Juin 2019 marque un tournant dans son activité : elle participe à une résidence de trois jours organisée par #EllesFontYouTube, un programme de YouTube France pour accompagner les créatrices de vidéos sur internet. Après avoir reçu les conseils de professionnelles du milieu, Marine et dix autres vidéastes ont chacune pitché leur projet, avec à la clef une aide au financement pour certaines d’entre elles. « J’avais découvert le sujet des cyberviolences conjugales en discutant avec des représentantes de l’observatoire des inégalités au sein du Centre Hubertine Auclert. » Les cyberviolences conjugales, c’est-à-dire la façon dont certaines personnes peuvent se servir de la technologie comme moyen de pression, de surveillance et de violence au sein de leur couple.
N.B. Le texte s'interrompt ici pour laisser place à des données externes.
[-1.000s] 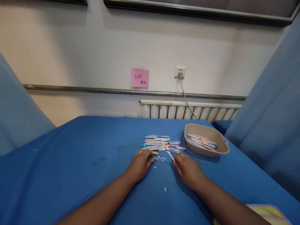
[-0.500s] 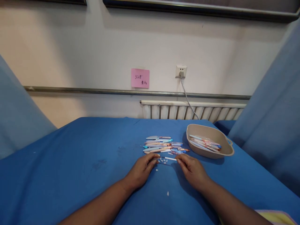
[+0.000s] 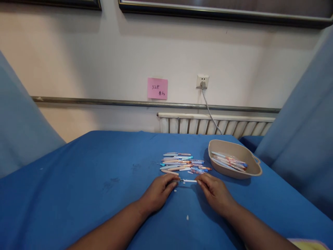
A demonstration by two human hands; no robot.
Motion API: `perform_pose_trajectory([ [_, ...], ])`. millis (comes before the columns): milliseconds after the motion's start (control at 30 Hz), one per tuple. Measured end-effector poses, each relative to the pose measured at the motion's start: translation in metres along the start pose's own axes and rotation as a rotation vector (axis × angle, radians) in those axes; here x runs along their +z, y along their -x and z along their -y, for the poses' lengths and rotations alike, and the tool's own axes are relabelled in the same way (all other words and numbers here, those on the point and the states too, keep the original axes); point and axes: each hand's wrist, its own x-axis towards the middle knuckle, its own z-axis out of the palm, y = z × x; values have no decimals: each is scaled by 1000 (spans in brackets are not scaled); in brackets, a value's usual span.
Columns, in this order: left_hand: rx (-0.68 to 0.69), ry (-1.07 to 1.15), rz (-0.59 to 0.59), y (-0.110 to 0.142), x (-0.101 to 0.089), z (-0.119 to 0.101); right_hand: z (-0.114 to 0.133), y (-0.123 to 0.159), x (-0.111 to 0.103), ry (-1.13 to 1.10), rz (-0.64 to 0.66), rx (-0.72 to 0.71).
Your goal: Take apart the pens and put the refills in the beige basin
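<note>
My right hand pinches the end of a thin white pen refill, which points left with its dark tip toward my left hand. The fingers of my left hand are closed at that tip; what they hold is too small and hidden to make out. Just beyond both hands lies a loose pile of pens and pen parts in pale blue, peach and orange. Small white bits lie on the blue cloth, one white piece nearer to me.
A beige plastic basket with wrapped pens in it stands to the right of the pile. Blue cloth covers the table. Blue curtains hang at both sides, and a yellow cloth shows at the lower right.
The refill has swung from slanted to nearly level, and its tip has come up to my left fingers. Both hands have drawn slightly nearer to me, away from the pile.
</note>
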Motion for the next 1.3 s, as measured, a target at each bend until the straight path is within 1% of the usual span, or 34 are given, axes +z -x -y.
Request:
perform_pose_trajectory([
  [100,42,-43,11,1,-1,-4,4,1,-2,12,26,-16],
  [200,87,-119,57,3,-2,-11,12,2,-2,4,25,-26],
  [300,95,-138,99,6,0,-18,20,4,0,-19,19,-24],
  [400,85,-85,133,8,4,-24,30,6,5,-54,50,-19],
  [533,72,20,143,11,11,-30,42,10,11,-131,108,20],
  [667,24,102,170,11,13,-35,49,13,12,-159,117,58],
  [867,-7,126,170,9,13,-35,50,13,13,-167,124,53],
  [933,-13,115,172,9,13,-33,48,11,16,-184,105,91],
  [1067,-21,94,177,8,12,-32,41,8,23,-235,21,211],
  [1133,-24,95,176,8,12,-32,40,6,25,-265,6,232],
  [1200,-27,99,175,8,12,-32,41,7,24,-278,25,229],
  [1300,-5,119,199,10,12,-35,45,10,19,-282,109,205],
])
Son angle se distingue lors de la résidence et Marine touche une aide de 15 000 euros pour le réaliser.
Un goût de liberté
Si elle se fait prêter le matériel, elle peut au moins engager une équipe pour le tournage et consacrer plusieurs mois à sa réalisation. Au final, après un appel à témoignages, elle part à la rencontre de quatre femmes, qui ont accepté de témoigner à visage découvert. « J’ai réalisé en écoutant ces femmes que, si la technologie permet à leur compagnon d’avoir une vraie emprise sur elles, elle peut aussi aider ces dernières à s’en libérer. L’une d’entre elle m’a dit que c’est le web qui l’a aidé, et qu’elle voulait mettre sa pierre sur le web à son tour. Il y a une solidarité chez ces femmes qui m’a vraiment touché. »
Ironie du sort, ce documentaire, financé par YouTube, a été démonétisé : la plateforme a retiré la possibilité d’y placer des publicités qui permettraient de rapporter un peu d’argent à la journaliste. « Il ne faut pas oublier que #EllesFontYouTube, c’est un programme au sein d’une très grosse entreprise, américaine qui plus est, donc plus puritaine », estime-t-elle. Si les dons des internautes sur Tipeee lui rapportent entre 200 et 300 euros par mois, une somme non-négligeable, sa seule activité sur YouTube ne lui permet pas d’en vivre aujourd’hui. Il reste donc essentiel pour Marine de travailler à côté, en réalisant des vidéos de formation sur les violences faites aux femmes, ou en bénéficiant d’aides à la création. « Je pense qu’elle se plaît beaucoup sur YouTube pour l’instant, et sur internet en général, estime Thomas Hercouët. C’est pour ça que la meilleure chose à faire, selon moi, c’est de lui donner des sous pour la soutenir et lui permettre de financer ses documentaires. »
« Je ne serais pas contre l’idée de travailler pour des médias traditionnels, à côté de ma chaîne », reconnaît néanmoins Marine. On voit par ailleurs de plus en plus de journaux, Le Monde en tête, s’intéresser à la vidéo YouTube et à ses créateurs, jusqu’à en parler dans ses annonces de recrutement. « Mais quand j’ai fait mon documentaire, il n’y avait pas quelqu’un par-dessus mon épaule qui venait me dire de couper telle ou telle partie, nuance Marine. Et je ne sais pas si un jour, j’arriverai à renoncer à cette liberté. »
>> A lire aussi : Game Spectrum, celui qui démonte les clichés du monde des jeux vidéo
Les cyberviolences conjugales, réalisé par Marine Périn, sera diffusé sur Planète+ à partir du 29 février au 21 mars. Et sera disponible de nouveau sur YouTube ensuite.